Spots Global Cancer Trial Database for Tazemetostat in Treating Patients With Metastatic or Unresectable Solid Tumors or B-Cell Lymphomas With Liver Dysfunction

The following info and data is provided "as is" to help patients around the globe.
We do not endorse or review these studies in any way.

Trial Identification

Brief Title: Tazemetostat in Treating Patients With Metastatic or Unresectable Solid Tumors or B-Cell Lymphomas With Liver Dysfunction

Official Title: A Phase I Study of Single Agent Tazemetostat in Subjects With Advanced Solid Tumors and B-Cell Lymphomas With Hepatic Dysfunction

Study ID: NCT03217253

Conditions

Ann Arbor Stage III B-Cell Non-Hodgkin Lymphoma

Ann Arbor Stage IV B-Cell Non-Hodgkin Lymphoma

Metastatic Malignant Solid Neoplasm

Stage III Hepatocellular Carcinoma AJCC v7

Stage IIIA Hepatocellular Carcinoma AJCC v7

Stage IIIB Hepatocellular Carcinoma AJCC v7

Stage IIIC Hepatocellular Carcinoma AJCC v7

Stage IV Hepatocellular Carcinoma AJCC v7

Stage IVA Hepatocellular Carcinoma AJCC v7

Stage IVB Hepatocellular Carcinoma AJCC v7

Unresectable Solid Neoplasm

Interventions

Laboratory Biomarker Analysis

Pharmacological Study

Tazemetostat

Study Description

Brief Summary: This phase I trial studies the best dose and side effects of tazemetostat in treating patients with solid tumors or B-cell lymphomas with liver dysfunction that have spread to other places in the body or cannot be removed by surgery. Tazemetostat may stop the growth of cancer cells by blocking some of the enzymes needed for cell growth.

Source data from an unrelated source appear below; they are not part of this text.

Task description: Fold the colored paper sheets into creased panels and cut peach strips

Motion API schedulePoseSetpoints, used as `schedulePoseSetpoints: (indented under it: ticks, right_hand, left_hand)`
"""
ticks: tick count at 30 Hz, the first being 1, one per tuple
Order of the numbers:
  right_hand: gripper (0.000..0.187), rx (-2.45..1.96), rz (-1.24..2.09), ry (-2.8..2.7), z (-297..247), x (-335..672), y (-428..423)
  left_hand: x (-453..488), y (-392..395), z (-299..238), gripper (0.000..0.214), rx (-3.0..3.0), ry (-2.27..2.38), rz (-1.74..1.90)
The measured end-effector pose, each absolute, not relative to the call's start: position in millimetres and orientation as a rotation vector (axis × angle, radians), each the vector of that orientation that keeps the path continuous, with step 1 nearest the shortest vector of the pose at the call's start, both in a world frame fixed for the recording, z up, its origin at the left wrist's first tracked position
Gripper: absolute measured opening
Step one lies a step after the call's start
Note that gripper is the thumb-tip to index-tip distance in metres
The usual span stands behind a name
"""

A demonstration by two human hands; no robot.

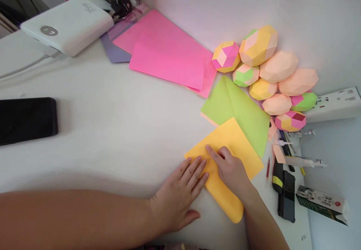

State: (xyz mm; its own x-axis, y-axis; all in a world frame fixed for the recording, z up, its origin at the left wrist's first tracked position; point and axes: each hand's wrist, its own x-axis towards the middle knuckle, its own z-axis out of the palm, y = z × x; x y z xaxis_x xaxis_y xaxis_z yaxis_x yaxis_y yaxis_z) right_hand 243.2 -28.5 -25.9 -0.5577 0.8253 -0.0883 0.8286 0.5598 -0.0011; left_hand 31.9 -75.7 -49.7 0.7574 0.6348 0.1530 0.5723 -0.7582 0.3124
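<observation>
A sheet of yellow paper [241, 141] lies on the white table, its near end bent over into a rounded, raised curl. My left hand [183, 190] rests on its left edge, fingers stretched out flat and the thumb apart. My right hand [231, 167] presses on the folded part from above. One of its fingers is stretched towards the left corner; the others are curled, and their tips are partly hidden. Just beyond the yellow sheet is green paper [237, 107], with a creased flap and a peach edge showing underneath.
Pink paper sheets [169, 58] lie at the back. Several faceted paper shapes [279, 67] are grouped at the back right. A white power bank [70, 24] stands upper left, a black phone [28, 120] at left. Glue tubes, a cutter [278, 176] and a carton [323, 203] lie right.
</observation>
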Motion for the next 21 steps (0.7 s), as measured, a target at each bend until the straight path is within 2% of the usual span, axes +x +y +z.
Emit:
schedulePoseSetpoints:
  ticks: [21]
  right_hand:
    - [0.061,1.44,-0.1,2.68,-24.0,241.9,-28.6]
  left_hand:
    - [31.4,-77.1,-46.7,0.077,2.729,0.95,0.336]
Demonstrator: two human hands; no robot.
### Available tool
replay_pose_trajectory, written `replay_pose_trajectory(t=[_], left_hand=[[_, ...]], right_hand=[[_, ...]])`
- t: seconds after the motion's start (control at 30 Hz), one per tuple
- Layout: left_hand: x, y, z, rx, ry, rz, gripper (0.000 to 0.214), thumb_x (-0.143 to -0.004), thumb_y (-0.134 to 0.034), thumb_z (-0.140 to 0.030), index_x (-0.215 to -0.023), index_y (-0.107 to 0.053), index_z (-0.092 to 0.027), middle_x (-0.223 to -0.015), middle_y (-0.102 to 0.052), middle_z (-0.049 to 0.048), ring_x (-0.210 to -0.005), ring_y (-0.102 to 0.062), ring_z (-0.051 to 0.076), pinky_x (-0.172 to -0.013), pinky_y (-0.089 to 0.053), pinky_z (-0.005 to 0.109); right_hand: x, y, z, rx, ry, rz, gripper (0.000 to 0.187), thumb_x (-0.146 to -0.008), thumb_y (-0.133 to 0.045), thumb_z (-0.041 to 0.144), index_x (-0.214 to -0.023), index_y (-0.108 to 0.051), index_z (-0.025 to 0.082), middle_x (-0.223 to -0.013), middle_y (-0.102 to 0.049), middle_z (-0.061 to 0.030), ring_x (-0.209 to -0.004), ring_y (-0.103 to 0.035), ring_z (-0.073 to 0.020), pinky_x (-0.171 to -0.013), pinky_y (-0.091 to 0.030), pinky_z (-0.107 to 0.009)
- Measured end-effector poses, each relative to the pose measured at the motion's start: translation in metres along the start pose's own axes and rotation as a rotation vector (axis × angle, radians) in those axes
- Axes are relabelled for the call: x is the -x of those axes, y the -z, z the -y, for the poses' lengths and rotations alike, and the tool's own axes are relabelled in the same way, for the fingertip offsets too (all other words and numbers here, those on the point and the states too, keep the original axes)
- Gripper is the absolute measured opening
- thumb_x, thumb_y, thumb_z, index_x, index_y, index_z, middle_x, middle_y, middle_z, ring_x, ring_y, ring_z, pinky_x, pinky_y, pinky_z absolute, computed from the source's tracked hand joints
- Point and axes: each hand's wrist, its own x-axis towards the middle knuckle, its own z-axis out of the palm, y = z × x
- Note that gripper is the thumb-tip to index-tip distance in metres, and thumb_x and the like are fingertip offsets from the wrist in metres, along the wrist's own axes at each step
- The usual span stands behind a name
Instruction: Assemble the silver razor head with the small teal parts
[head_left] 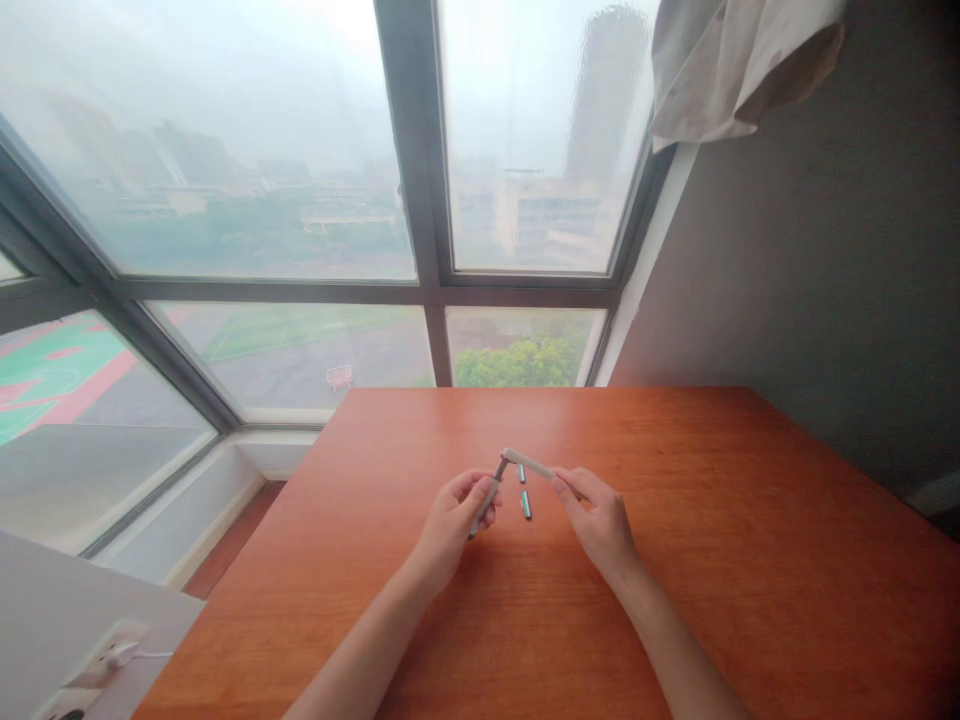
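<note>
While the left hand (pixel 459 515) pinches a slim grey bar (pixel 498 471) and the right hand (pixel 602 518) pinches a slim pale bar (pixel 529 462), the two meet in a peak above the counter (pixel 675 470), beyond the fingers of both hands. The grey bar runs from near left to far right, rising out of the left hand; the pale bar slopes from that peak toward the right and slightly nearer, its near end between the right thumb and fingers. Whether they are hinged or merely touching, I cannot tell. Both sets of fingers are narrow, closed on their own bar. Under and just nearer than the pale bar lie two green-and-dark batteries (loose on the wood), the near battery (pixel 526 505) and the far battery (pixel 521 474), almost in line. Their long axes point near to far, leaning a little left at the far end. Both sit between the hands, seemingly closer to the left fingers, and no finger touches them.
</note>
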Motion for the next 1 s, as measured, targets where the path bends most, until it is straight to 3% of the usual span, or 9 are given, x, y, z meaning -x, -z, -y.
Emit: replay_pose_trajectory(t=[0.27,0.5,0.87,1.0], left_hand=[[-0.0017,0.0025,0.0002,0.083,0.034,-0.039,0.033,-0.077,-0.065,-0.045,-0.089,-0.062,-0.014,-0.071,-0.059,0.0019,-0.053,-0.047,0.007,-0.049,-0.033,0.018],[-0.0004,0.0015,0.0017,0.011,0.055,0.036,0.036,-0.078,-0.064,-0.048,-0.088,-0.063,-0.014,-0.07,-0.06,0.0028,-0.052,-0.046,0.008,-0.048,-0.031,0.019],[-0.0031,0.0035,0.0013,0.085,0.02,-0.053,0.036,-0.077,-0.065,-0.046,-0.094,-0.064,-0.014,-0.071,-0.058,0.0013,-0.052,-0.045,0.007,-0.049,-0.032,0.019],[-0.0025,0.0019,0.0045,0.056,0.039,-0.028,0.036,-0.077,-0.065,-0.046,-0.091,-0.064,-0.013,-0.07,-0.059,0.0017,-0.051,-0.045,0.006,-0.046,-0.03,0.018]], right_hand=[[0.0001,0.0006,-0.0023,0.064,0.018,-0.024,0.025,-0.091,-0.05,0.035,-0.098,-0.07,0.022,-0.08,-0.065,-0.0029,-0.071,-0.058,-0.0163,-0.069,-0.045,-0.026],[-0.0002,-0.0015,-0.0031,0.071,0.034,0.019,0.025,-0.091,-0.05,0.035,-0.096,-0.07,0.022,-0.079,-0.066,-0.0036,-0.071,-0.059,-0.0168,-0.07,-0.045,-0.027],[-0.0014,0.0003,-0.0024,0.081,-0.025,0.019,0.034,-0.092,-0.045,0.041,-0.094,-0.071,0.02,-0.073,-0.065,-0.0041,-0.066,-0.058,-0.0167,-0.062,-0.044,-0.025],[-0.0013,-0.0006,-0.0024,0.084,-0.033,0.03,0.035,-0.092,-0.045,0.042,-0.094,-0.071,0.019,-0.074,-0.065,-0.0043,-0.067,-0.058,-0.0168,-0.063,-0.044,-0.025]])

Detailed Description: PRIMARY OBJECTIVES: I. To determine safety, tolerability and recommended phase 2 dose (RP2D) of tazemetostat in patients with varying degrees of hepatic dysfunction. SECONDARY OBJECTIVES: I. To assess the pharmacokinetics (PK) profiles of tazemetostat in patients with varying degrees of hepatic dysfunction. II. To observe preliminary antitumor activity of tazemetostat in this population, especially in tumors with aberrations in EZH2 or SWI/SNF complex pathways. OUTLINE: This is a dose escalation study. Patients receive tazemetostat orally (PO) twice daily (BID) on days 1-28. Courses repeat every 28 days in the absence of disease progression or unacceptable toxicity. After completion of study treatment, patients are followed up at 4 weeks.